*Activity*
Starting from the first line below, repeat the data exactly through to the last.

*Supplied information*

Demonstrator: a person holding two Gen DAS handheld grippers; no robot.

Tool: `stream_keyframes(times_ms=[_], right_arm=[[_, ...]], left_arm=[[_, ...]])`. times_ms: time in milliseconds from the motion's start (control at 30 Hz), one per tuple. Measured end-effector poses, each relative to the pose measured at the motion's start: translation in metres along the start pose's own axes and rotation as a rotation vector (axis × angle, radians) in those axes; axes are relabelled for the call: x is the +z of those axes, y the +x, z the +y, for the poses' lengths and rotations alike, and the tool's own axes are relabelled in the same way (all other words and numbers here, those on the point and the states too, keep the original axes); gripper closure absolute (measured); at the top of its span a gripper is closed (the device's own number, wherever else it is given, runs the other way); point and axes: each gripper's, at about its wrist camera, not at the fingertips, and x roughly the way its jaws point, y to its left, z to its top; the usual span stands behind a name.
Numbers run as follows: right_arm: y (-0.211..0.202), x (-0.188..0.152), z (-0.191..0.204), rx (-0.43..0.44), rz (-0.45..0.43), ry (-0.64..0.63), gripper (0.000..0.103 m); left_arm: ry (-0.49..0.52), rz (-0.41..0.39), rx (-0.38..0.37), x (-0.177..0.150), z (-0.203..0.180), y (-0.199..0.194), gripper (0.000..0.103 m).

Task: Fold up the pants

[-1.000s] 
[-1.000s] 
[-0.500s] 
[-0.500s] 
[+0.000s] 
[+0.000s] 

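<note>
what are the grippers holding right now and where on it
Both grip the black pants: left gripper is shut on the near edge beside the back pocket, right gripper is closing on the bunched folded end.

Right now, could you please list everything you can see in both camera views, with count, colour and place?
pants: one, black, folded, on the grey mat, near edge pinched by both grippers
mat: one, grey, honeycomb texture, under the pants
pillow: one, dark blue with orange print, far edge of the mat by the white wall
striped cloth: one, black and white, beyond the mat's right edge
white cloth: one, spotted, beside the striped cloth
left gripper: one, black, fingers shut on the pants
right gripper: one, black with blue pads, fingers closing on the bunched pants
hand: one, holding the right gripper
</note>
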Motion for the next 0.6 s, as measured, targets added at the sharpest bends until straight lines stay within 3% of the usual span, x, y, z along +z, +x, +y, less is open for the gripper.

*Task result*
Demonstrator: a person holding two Gen DAS handheld grippers; no robot.

Tool: `stream_keyframes(times_ms=[_], right_arm=[[_, ...]], left_arm=[[_, ...]])`. times_ms: time in milliseconds from the motion's start (control at 30 Hz), one per tuple. Measured end-effector poses, each relative to the pose measured at the motion's start: translation in metres along the start pose's own axes and rotation as a rotation vector (axis × angle, radians) in those axes; axes are relabelled for the call: x is the +z of those axes, y the +x, z the +y, for the poses' lengths and rotations alike, and the tool's own axes are relabelled in the same way (all other words and numbers here, those on the point and the states too, keep the original axes); gripper closure absolute (measured); at the top of its span a gripper is closed (the device's own number, wherever else it is given, runs the other way); point and axes: each gripper's, at about its wrist camera, not at the fingertips, and x roughly the way its jaws point, y to its left, z to its top; the usual span stands behind a name.
Numbers run as follows: right_arm: y (-0.211..0.202), x (-0.188..0.152), z (-0.191..0.204), rx (-0.43..0.44), rz (-0.45..0.43), ry (-0.64..0.63), gripper (0.000..0.103 m); left_arm: ry (-0.49..0.52), rz (-0.41..0.39), rx (-0.38..0.37), x (-0.177..0.150), z (-0.203..0.180), y (-0.199..0.194), gripper (0.000..0.103 m).

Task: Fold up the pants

[-1.000s] 
[-1.000s] 
[-0.500s] 
[-0.500s] 
[+0.000s] 
[+0.000s] 

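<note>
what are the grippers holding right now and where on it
Both grip the black pants: left gripper is shut on the near edge beside the back pocket, right gripper is closing on the bunched folded end.

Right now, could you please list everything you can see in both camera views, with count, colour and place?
pants: one, black, folded, on the grey mat, near edge pinched by both grippers
mat: one, grey, honeycomb texture, under the pants
pillow: one, dark blue with orange print, far edge of the mat by the white wall
striped cloth: one, black and white, beyond the mat's right edge
white cloth: one, spotted, beside the striped cloth
left gripper: one, black, fingers shut on the pants
right gripper: one, black with blue pads, fingers closing on the bunched pants
hand: one, holding the right gripper
</note>
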Motion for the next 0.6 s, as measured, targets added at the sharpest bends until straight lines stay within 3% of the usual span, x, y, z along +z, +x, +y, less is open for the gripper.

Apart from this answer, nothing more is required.